Home-discipline from the standpoint of law without love, involves the principle of parental despotism. It is extreme legal severity, and consists in the treatment of children as if they were brutes, using no other mode of correction than that of direct corporeal punishment. This but hardens them, and begets a roughness of nature and spirit like the discipline under which they are brought up. Many parents seek to justify such mechanical severity by the saying of Solomon, "he that spareth the rod spoileth the child." But their interpretation of this does not show the wisdom of the wise man. They suppose the term rod, must mean the iron rod of the unfeeling and unloving despot. Not so; God has a rod for all His children; but it is the rod of a compassionate Father, and does not always inflict corporeal punishment. It is exercised because He loves them, not because He delights in revenge and in their misery. He uses it, not to have them obey Him from fear of punishment, not to force them into a slavish service, and to cause them to shrink with trembling awe from His presence; but to correct their faults by drawing them to Him in fond embrace, in grateful penitence and hopeful reformation, under the deep conviction that every stroke of His rod was the work of love, forcing from them a kiss for His rod, and a blessing for His hand, the utterance of a sanction for His deed, "It was good for me that I was afflicted!"

This rod is very different, however, from that of the despot beneath whom the child crouches with trembling dread, and under the influence of whom he becomes, like the down-trodden subject, servile, brutish and rebellious. You will reap bitter fruits from such a discipline, which is but the exponent of the letter of the law without its spirit, and which has nothing for the child but the scowl and the frown and the cruel lash. You might as well seek to "gather grapes from thorns, or figs from thistles," as to reap from it a true reformation and religious training. Your child will be trained to hate the law, to despise authority, and to regard his obedience as a compromise of true liberty. He will, therefore, seek liberty only in the usurpation of law and government. He will contemn love, because where it should have been disinterested, and shown in its greatest tenderness and purity,—in the parent’s heart, it was abused and silenced.

That discipline, therefore, which is ever magnifying trifles, finding fault, scolding and storming, and threatening and whipping, and falling upon the child, like the continual dropping of rain in a winter day, casts a withering gloom over home, makes it repulsive to the child, gives to the parent a forbidding aspect, until the children become provoked to wrath, and regard their home as a prison, their life as a slavery, and long for the time when they may leave home and parents forever. Such discipline makes the reign of the parent a reign of terror. It reminds one of the laws of Draco, written in blood.
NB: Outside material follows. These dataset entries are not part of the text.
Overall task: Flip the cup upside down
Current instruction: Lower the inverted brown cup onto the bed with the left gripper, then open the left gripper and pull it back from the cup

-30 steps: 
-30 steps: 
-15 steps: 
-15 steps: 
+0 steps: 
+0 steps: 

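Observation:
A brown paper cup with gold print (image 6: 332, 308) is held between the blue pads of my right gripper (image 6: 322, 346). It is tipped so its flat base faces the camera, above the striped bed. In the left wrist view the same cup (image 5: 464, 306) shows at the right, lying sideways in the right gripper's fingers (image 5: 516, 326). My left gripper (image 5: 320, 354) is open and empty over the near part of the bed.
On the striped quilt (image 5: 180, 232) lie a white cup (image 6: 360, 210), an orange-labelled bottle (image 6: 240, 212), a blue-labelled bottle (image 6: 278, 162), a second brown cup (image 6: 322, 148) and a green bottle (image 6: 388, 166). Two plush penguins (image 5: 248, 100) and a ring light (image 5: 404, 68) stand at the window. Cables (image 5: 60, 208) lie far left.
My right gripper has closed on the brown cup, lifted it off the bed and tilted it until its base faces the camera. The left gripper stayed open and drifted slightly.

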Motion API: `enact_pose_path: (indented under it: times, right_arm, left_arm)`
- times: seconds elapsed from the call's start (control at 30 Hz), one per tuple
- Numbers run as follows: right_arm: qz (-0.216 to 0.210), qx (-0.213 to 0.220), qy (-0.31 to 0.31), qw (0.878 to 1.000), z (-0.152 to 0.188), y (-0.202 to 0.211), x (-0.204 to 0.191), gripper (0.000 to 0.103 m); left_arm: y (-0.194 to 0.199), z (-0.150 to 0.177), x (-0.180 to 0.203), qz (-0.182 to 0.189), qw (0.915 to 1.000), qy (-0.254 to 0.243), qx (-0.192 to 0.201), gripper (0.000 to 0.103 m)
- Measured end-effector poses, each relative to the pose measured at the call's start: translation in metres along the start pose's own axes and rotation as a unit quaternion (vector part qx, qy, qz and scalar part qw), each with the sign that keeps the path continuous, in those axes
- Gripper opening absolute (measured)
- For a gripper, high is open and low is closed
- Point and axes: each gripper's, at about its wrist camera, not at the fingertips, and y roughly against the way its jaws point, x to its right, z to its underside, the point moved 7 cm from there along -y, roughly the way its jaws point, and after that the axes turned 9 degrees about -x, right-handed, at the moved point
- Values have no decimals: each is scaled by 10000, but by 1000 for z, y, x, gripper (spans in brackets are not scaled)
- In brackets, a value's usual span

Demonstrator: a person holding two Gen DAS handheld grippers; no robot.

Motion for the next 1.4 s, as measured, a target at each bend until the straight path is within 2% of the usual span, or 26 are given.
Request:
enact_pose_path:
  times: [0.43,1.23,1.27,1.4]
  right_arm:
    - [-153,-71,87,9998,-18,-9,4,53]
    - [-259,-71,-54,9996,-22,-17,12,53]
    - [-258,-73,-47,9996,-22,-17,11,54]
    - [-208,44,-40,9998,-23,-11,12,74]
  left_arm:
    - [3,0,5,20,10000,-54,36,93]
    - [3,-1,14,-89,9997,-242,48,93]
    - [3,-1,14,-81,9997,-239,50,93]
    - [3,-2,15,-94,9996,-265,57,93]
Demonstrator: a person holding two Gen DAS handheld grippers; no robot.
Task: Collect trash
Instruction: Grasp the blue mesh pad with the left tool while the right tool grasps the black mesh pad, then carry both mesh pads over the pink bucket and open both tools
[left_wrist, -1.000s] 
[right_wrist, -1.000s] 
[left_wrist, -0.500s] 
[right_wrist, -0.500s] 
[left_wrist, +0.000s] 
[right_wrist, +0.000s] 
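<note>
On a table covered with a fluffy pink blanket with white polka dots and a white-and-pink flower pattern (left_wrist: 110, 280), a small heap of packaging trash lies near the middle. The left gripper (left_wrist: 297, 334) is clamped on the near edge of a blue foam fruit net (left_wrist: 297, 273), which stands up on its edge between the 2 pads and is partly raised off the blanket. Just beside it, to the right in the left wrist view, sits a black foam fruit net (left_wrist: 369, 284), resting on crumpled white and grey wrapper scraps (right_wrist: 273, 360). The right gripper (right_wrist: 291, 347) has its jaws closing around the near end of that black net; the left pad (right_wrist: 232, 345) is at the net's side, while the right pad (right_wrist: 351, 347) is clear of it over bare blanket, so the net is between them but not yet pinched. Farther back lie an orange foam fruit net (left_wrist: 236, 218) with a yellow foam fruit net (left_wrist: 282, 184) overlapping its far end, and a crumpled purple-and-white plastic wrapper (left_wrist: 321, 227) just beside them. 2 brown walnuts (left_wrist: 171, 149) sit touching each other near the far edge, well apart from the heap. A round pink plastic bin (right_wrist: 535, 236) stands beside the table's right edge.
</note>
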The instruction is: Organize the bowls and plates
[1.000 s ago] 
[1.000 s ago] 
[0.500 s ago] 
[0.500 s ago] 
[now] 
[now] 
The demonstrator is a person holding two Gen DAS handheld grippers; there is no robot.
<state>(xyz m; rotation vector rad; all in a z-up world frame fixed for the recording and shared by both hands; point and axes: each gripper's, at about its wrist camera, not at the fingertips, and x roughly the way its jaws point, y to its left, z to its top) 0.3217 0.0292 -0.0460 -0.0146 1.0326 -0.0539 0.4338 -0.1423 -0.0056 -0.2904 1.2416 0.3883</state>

It produces in the child a broken spirit, a reckless desperation, a hardened contumacy, a deep and sullen melancholy, a mental and moral hardihood which prepares him for deeds of outrage upon law and humanity. It is unnatural, revolting to human nature, to beat and crush, as if with an iron rod, the tender child of our hearts and hopes. It extinguishes natural affection; and no subsequent kindness can rekindle the flame. The child becomes forever alienated, and bears the curse of its maltreatment upon its character and destiny. "Ye parents, provoke not your children to anger, lest they should be discouraged."

The following quaint anecdote is a good commentary upon such discipline: A blacksmith brought up his son, to whom he was very severe, to his own trade. The urchin was, nevertheless, an audacious dog. One day the old vulcan was attempting to harden a cold chisel which he had made of foreign steel, but could not succeed; "horsewhip it, father," exclaimed the youth, "if that will not harden it, nothing will!"

Nothing justifies such cruel discipline. It results in depravity of life. The most notorious criminals began their career under the lash of parental cruelty. If rods and stripes and cries and tears and cruel beating are the first lessons of life we are to learn, then we shall be educated in as well as by these. The Europeans surpass all other nations in cruelty to their offspring. The Arab is tender to his children, and rules them by kindness and caresses. He restrains them by the corrections of wisely exerted love. Cruelty does not become the Christian home. It is revolting to see a parent stand with a rod over his child, to make him read the bible or say his prayers. You cannot whip religion into a child. This is opposite to humanity and religion.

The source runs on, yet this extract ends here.